Work to complete — Your task is to repeat exactly the lines below between the line holding "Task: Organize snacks" and the line holding "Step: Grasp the", inclusive, and only those.

Data block —
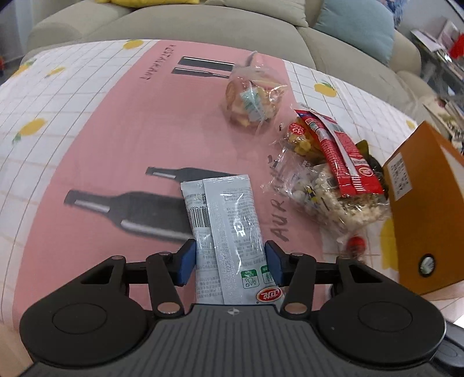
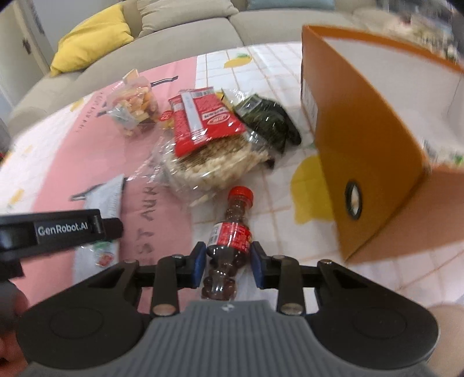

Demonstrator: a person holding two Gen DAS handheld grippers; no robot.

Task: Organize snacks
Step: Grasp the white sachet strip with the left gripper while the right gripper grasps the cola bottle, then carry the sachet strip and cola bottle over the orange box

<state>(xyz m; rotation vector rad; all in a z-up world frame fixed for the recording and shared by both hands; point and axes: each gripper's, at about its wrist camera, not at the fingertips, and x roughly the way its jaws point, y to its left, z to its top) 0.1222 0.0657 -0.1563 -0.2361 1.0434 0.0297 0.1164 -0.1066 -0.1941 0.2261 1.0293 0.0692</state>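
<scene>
My left gripper (image 1: pixel 230 255) is shut on a grey-white snack packet (image 1: pixel 229 220) that lies lengthwise over the pink mat (image 1: pixel 116 130). My right gripper (image 2: pixel 228 262) is shut on a small cola bottle (image 2: pixel 232 232) with a red cap, lying with the cap pointing away. A pile of snacks sits beyond: a red packet (image 2: pixel 203 121), a clear bag of puffed rice cakes (image 2: pixel 214 165), a dark green packet (image 2: pixel 269 121). A clear bag of mixed crackers (image 1: pixel 252 98) lies farther back. An orange box (image 2: pixel 377 139) stands at the right.
The table has a white lemon-print cloth (image 1: pixel 43 95). A beige sofa (image 1: pixel 203 26) runs behind it with a yellow cushion (image 2: pixel 90 40) and a blue cushion (image 1: pixel 356 29). The left gripper's body (image 2: pixel 58 229) shows at the left of the right wrist view.
</scene>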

Exercise answer —
Task: Organize snacks
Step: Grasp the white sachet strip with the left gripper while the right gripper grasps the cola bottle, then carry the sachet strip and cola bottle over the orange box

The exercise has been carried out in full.